Утар прикусила губы и помолчала немного.
- Тебе не стоит так говорить о нём. Мало ли, услышит кто... Ему донесут... О нём разное говорили на торгу. Знала бы я, что тебя ему отдадут - слушала бы не вполуха. Прости.
- Да я понимаю. Ты только на Укана и смотрела.
- Хочешь, тайну открою? - хитро покосилась на неё Утар. - Мы с Уканом два года назад условились. Представь себе... Он почти накопил на выкуп за меня, и тут такая удача... Если бы дядя не купил Далсаха, Оладэ не захотели бы с нами породниться.

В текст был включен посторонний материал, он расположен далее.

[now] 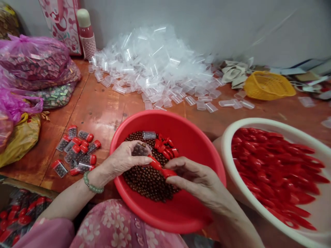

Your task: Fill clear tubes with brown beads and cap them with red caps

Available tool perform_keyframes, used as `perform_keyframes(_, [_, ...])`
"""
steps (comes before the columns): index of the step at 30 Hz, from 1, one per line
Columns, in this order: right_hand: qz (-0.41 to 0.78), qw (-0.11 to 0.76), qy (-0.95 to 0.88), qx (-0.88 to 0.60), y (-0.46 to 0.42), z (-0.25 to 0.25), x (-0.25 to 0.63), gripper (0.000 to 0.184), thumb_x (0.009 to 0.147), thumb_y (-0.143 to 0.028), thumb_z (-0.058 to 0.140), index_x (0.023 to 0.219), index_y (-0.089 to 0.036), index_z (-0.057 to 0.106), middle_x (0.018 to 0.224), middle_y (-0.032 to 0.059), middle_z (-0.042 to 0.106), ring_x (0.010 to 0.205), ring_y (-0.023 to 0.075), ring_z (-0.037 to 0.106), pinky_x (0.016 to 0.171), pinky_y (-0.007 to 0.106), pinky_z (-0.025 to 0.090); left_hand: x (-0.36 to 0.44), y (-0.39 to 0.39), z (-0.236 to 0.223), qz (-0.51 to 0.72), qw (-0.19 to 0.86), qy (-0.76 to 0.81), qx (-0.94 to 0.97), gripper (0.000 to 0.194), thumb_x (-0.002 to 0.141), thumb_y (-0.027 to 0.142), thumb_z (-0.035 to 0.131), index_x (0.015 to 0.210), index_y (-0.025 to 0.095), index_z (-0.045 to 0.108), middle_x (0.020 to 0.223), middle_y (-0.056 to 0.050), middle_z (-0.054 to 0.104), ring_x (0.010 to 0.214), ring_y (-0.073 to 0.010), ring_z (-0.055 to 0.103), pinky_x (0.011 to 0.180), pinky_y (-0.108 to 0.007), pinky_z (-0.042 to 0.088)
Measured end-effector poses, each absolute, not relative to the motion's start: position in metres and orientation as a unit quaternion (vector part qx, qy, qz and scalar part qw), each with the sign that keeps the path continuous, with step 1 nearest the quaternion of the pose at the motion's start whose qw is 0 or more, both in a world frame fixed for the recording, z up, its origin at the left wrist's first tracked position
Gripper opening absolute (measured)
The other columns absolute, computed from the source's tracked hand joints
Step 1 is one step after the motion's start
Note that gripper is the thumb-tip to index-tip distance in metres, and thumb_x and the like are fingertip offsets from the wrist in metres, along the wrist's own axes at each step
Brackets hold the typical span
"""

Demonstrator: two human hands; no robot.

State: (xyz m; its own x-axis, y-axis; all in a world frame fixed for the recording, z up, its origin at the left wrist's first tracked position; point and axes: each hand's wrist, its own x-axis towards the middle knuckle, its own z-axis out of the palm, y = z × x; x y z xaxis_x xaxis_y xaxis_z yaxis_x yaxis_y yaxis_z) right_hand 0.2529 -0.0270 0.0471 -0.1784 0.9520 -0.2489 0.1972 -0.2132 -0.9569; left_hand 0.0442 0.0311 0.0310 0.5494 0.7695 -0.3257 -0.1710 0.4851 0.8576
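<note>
My left hand point(123, 158) grips a small clear plastic case point(141, 149) holding brown beads, above a red plastic basin point(196, 151). My right hand point(192, 175) pinches a red plastic scoop point(161, 168), whose narrow end reaches toward the case by my left fingers. Many round brown beads point(147, 182) lie heaped in the basin, with several red scoops point(164, 146) and an empty clear case point(149, 135) on top of them. A jade-green bead bracelet point(92, 184) circles my left wrist. Pink floral sleeves cover my arms.
A white basin point(254, 137) of red scoops stands to the right. Filled, red-capped cases point(77, 150) lie on the wooden table, beside a large heap of clear cases point(152, 69). Pink bags point(31, 58), a yellow basket point(267, 86) and a box of cases point(20, 213) surround it.
</note>
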Motion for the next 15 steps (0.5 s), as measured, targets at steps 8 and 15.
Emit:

А теперь у Укана деньги остались. Он сказал, что это нам задел на будущее. Он хочет пряности возить из Телара, когда хас Нарыс его до дел допустит.
- Хорошо же вы прятались два года, - прошептала Алай, вспоминая, как Укан смотрел на Утар на весеннем торгу и неожиданно всё понимая. - Я бы и не подумала...
- Ты-то куда смотрела? - с грустной улыбкой спросила Утар. - Почему не заметила?
Алай пожала плечами, заходя в дом. Что толку сейчас об этом говорить?
Она переоделась в повседневное и свернула красное нижнее платье. У Харана нет повозок, значит, придётся перекладывать вещи в кожаные тюки. Ну, что уж...
- Готова? - заглянула к ней Утар, глядя, как Алай вынимает из ушей тяжёлые праздничные серьги Мулги. - Пойдём, помогу. Потом мне в хасэн надо... Мы к вечеру снимаемся. Хорошо, что вместе идём. Веселее будет.
Камайя встретила их недовольным взглядом.
- Умеешь рис запаривать на воде? - спросила она у Алай.
- Не на молоке?
- Господин ест рис на воде и тушёные овощи, - сказала Камайя.
Алай грела воду в тяжёлых раздумьях. Утар права. Лучше помалкивать. Этот Харан так смотрит, того и гляди как сложит кулак, да и вышибет дух... Тогда не о ком будет Туру просить Ул-хаса Бутрыма.
- Готово?
Она вздрогнула и шарахнулась, выдернутая из своих мыслей голосом Харана. Он нависал над ней, угрюмый и мрачный, как громадный кусок заледеневшей скалы, и от его присутствия волосы на затылке поднялись дыбом.
- Да... господин, - сипло пролепетала Алай, косясь наверх, на его бороду. - Подать, господин?
Он молча стоял на пороге шатра в ожидании, почему-то не садясь к очагу. Алай подала ему плошку риса с овощами и юркнула за шатёр, подальше от его ненавидящего взгляда.
- Подала еду? - окликнула Камайя, выглядывая из второго шатра. - Иди сюда, рубашки надо починить. Можешь взять на холм.
Алай сидела на холме, пришивая завязки к рубашкам Харана. Она внимательно осматривала следы неоднократной починки, с удивлением замечая, что в боковых швах они были не единожды вырваны прямо с клочками ткани и усердно пришиты обратно. Срывал, небось, в гневе с себя эти рубашки, и топтал... Камайя, видимо, и пришивала. Часто, наверное, ей нагайкой достаётся...
Она вздрогнула, и по коже пробежали мурашки. Сидеть тихо. Помалкивать. Он так ударит, что просто красным следом не отделаешься, это уж точно.